The researchers’ experience
Involvement in research is essentially a conversation*. It’s about one group of people talking with another group of people – clinicians/ researchers/ research staff talking with patients/ carers/ members of the public. Through their conversation, they share ideas, knowledge, opinions and experiences.
So when it comes down to it, the impacts of involvement often start by changing what the researcher thinks. I’ve heard researchers describe this as a ‘light-bulb moment’. This causes them to act differently, do differently and/ or communicate differently – which ultimately has an impact on the research those people do.
The impact of involvement then always depends on where the researcher starts out – what assumptions, skills, values and knowledge they bring to the table. If the researcher starts with the wrong assumptions about what matters to patients, then talking to patients will give them very different ideas about what questions need to be asked, or what outcomes need to be measured.

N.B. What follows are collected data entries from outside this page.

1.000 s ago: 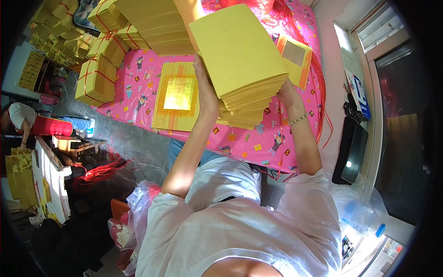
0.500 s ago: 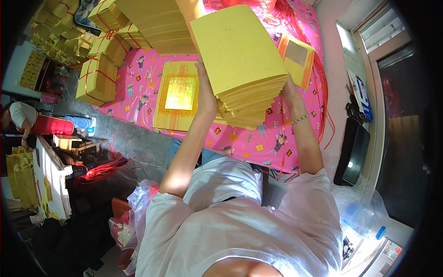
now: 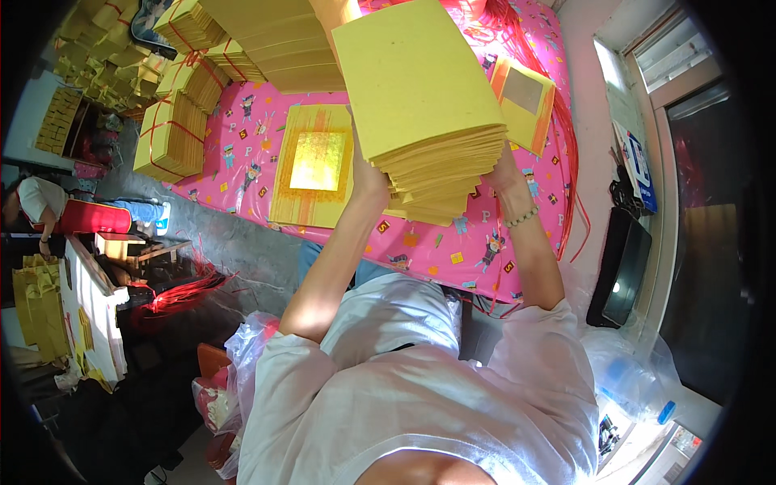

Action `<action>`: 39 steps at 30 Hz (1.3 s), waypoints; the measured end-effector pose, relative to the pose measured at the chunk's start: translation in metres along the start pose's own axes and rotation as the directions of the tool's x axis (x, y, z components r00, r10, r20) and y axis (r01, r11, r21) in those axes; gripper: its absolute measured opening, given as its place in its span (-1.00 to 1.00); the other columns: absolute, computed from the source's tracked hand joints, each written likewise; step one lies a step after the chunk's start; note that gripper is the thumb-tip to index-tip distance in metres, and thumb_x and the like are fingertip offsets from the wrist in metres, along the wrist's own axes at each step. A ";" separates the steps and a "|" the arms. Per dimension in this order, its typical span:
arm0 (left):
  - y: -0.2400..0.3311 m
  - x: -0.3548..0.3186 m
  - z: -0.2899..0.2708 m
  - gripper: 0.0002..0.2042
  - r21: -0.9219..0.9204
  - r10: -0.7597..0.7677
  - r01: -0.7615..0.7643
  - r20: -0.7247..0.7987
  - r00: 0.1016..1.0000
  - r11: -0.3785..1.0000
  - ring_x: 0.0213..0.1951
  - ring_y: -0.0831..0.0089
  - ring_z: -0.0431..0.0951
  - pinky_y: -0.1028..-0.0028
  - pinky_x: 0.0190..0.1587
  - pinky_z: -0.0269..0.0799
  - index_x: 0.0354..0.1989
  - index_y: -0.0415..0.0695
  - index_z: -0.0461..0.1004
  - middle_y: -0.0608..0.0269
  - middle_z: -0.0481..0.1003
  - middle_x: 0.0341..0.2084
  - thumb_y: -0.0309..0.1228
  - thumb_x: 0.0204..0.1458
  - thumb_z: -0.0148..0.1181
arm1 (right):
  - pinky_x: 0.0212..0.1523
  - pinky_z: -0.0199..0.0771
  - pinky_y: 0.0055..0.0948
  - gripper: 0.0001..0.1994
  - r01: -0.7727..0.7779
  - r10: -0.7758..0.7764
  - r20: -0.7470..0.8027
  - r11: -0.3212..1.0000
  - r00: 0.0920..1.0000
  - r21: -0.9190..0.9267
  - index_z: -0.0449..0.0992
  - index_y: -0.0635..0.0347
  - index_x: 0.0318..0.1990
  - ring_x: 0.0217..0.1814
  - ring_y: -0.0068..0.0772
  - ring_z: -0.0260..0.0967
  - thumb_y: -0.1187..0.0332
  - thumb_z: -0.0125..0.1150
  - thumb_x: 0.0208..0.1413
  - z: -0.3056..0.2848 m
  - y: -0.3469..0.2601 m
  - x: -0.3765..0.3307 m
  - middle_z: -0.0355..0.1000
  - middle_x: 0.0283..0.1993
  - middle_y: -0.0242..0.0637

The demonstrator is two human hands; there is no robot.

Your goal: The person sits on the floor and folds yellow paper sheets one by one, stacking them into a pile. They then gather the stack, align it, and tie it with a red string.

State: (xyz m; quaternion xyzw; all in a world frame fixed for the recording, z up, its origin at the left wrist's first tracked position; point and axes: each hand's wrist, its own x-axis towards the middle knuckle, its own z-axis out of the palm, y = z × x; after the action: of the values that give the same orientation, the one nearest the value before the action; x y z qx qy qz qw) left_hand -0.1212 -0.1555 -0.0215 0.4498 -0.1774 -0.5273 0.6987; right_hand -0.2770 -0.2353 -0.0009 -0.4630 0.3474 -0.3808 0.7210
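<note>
A thick stack of yellow paper sheets (image 3: 424, 81) is held up over the table, its lower edges fanned unevenly. My left hand (image 3: 368, 174) grips its left side, fingers mostly hidden behind the paper. On the opposite side my right hand (image 3: 505, 168), with a beaded bracelet at the wrist, closes on the lower right edge. Beneath and left of the stack, a yellow sheet with a gold square (image 3: 315, 162) lies on the pink patterned tablecloth (image 3: 453, 259). To the right lies another yellow sheet with a grey square (image 3: 524, 93).
Tied yellow paper bundles (image 3: 170, 137) and a big paper pile (image 3: 275, 40) occupy the table's left and far side. What looks like another forearm (image 3: 335, 14) shows at the top. Red strings (image 3: 570, 162) hang along the right edge. A seated person (image 3: 44, 202) is far left.
The stack has tilted slightly and its lower edge has shifted a little to the right. My left fingers have slipped further out of sight behind it.
</note>
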 end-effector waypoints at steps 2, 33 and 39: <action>0.003 -0.002 0.002 -0.45 0.013 -0.001 0.002 -0.025 1.000 1.000 0.14 0.38 0.33 0.35 0.11 0.35 0.26 -0.12 0.10 0.13 0.28 0.11 0.03 0.25 -0.23 | 0.34 0.06 -0.34 -0.28 -0.006 0.007 0.008 0.997 1.000 -0.073 -0.01 0.12 0.39 0.41 -0.41 -0.02 -0.21 -0.33 0.26 -0.005 0.003 0.002 0.05 0.39 -0.25; 0.087 0.005 0.015 0.19 0.320 -0.156 0.093 0.174 0.972 0.943 -0.03 0.15 0.43 0.18 0.00 0.35 0.34 -0.24 -0.01 -0.17 0.31 -0.01 0.57 -0.30 -0.11 | 0.10 0.34 -0.37 -0.25 0.107 -0.107 0.041 0.994 0.993 0.009 0.26 0.07 0.26 0.21 -0.44 0.26 -0.31 -0.10 0.11 0.004 -0.049 0.005 0.27 0.22 -0.24; 0.089 0.000 0.025 0.10 0.292 -0.091 0.024 0.220 0.971 0.956 0.02 0.16 0.39 0.19 -0.01 0.34 0.31 -0.21 -0.12 -0.08 0.26 0.04 0.30 -0.27 0.23 | 0.10 0.36 -0.41 -0.32 0.095 -0.091 -0.079 0.994 0.993 0.046 0.23 0.05 0.27 0.19 -0.47 0.28 -0.25 -0.13 0.18 0.013 -0.056 0.005 0.29 0.20 -0.29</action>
State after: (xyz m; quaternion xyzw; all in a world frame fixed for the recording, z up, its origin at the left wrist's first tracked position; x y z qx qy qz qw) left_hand -0.0878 -0.1633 0.0650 0.4870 -0.3188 -0.5648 0.5850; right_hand -0.2763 -0.2507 0.0543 -0.4457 0.3432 -0.4399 0.7000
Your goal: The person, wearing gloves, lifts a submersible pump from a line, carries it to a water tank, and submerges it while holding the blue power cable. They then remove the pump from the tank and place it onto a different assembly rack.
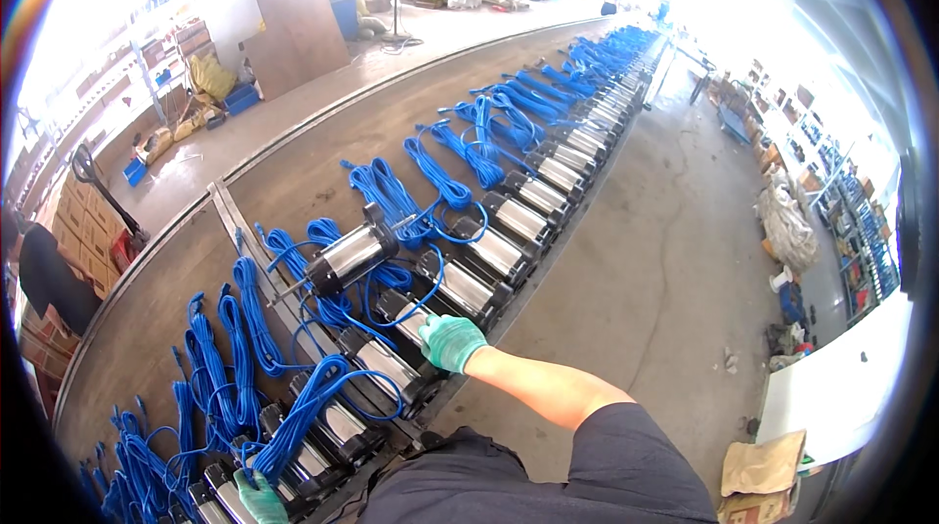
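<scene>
My right hand (452, 343), in a green glove, is closed around the near end of a silver motor-like cylinder (404, 316) with black end caps. At the lower edge my left hand (260, 500), gloved the same way, grips the lower end of a looped bundle of blue cable (298, 426). This bundle hangs over other silver cylinders in the row. Another cylinder (352, 255), with a thin shaft sticking out, lies crosswise on top of blue cables just beyond my right hand. Part of my left hand is cut off by the picture's edge.
A long workbench (323, 157) carries a row of cylinders (518, 219), each beside coiled blue cable (437, 174). A raised metal seam crosses the bench. At left stand a person in dark clothes (54, 275) and a pallet jack (103, 187); shelves (861, 231) line the right.
</scene>
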### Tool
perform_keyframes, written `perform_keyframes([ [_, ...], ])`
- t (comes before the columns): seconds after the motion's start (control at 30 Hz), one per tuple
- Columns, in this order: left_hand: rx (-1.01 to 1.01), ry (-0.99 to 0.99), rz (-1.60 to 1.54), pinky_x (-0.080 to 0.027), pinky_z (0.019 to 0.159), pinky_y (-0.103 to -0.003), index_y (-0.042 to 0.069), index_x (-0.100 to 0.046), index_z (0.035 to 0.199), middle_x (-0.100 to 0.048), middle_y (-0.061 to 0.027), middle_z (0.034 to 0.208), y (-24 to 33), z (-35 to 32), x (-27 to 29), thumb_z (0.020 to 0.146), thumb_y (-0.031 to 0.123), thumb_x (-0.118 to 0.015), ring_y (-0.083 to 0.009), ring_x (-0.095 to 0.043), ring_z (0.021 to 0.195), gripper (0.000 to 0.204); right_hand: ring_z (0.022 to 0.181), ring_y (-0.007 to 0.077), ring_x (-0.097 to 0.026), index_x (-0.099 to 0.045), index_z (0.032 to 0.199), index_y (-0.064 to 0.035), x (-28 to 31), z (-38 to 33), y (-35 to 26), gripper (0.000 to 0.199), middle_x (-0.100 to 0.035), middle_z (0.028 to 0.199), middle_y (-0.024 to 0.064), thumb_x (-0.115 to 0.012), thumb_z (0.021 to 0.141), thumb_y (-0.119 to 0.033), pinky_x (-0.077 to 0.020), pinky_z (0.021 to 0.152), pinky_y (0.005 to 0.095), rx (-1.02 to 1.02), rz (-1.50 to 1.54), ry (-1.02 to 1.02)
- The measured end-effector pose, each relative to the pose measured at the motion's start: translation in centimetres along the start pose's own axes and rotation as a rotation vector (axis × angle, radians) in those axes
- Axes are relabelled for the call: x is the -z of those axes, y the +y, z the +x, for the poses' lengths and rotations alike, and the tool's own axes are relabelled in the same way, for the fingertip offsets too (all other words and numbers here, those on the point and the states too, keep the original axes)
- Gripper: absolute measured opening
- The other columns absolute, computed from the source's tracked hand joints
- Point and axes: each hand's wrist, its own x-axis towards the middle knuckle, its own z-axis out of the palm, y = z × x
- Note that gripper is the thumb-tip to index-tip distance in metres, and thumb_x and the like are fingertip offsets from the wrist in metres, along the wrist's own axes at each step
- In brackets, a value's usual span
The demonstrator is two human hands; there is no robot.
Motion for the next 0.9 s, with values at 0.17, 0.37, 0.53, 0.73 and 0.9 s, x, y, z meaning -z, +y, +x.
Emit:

If the researcher is pretty good at writing in plain English, then involving patients in reviewing their patient information might not make much difference to how easy it is to understand.
The final outcome will also depend on what the researchers experience and do in response – what they hear, learn and value from the conversation, and ultimately what changes they decide to make. The main impact of involvement is therefore on researchers – but we rarely talk about that. We talk about impacts on the research as if it’s separate from the people doing it. Maybe we need to hear more about the researchers’ experiences to gain a deeper understanding of how involvement works?
*except perhaps in the context where patients carry out the research themselves.
“every impact of involvement starts by changing what the researcher thinks” Can we really say this? Sometimes its about all parties reviewing and reflecting on their point of view through shared and open conversations where ideas, knowledge, opinions and experiences are exchanged between patients, carers, public and researchers.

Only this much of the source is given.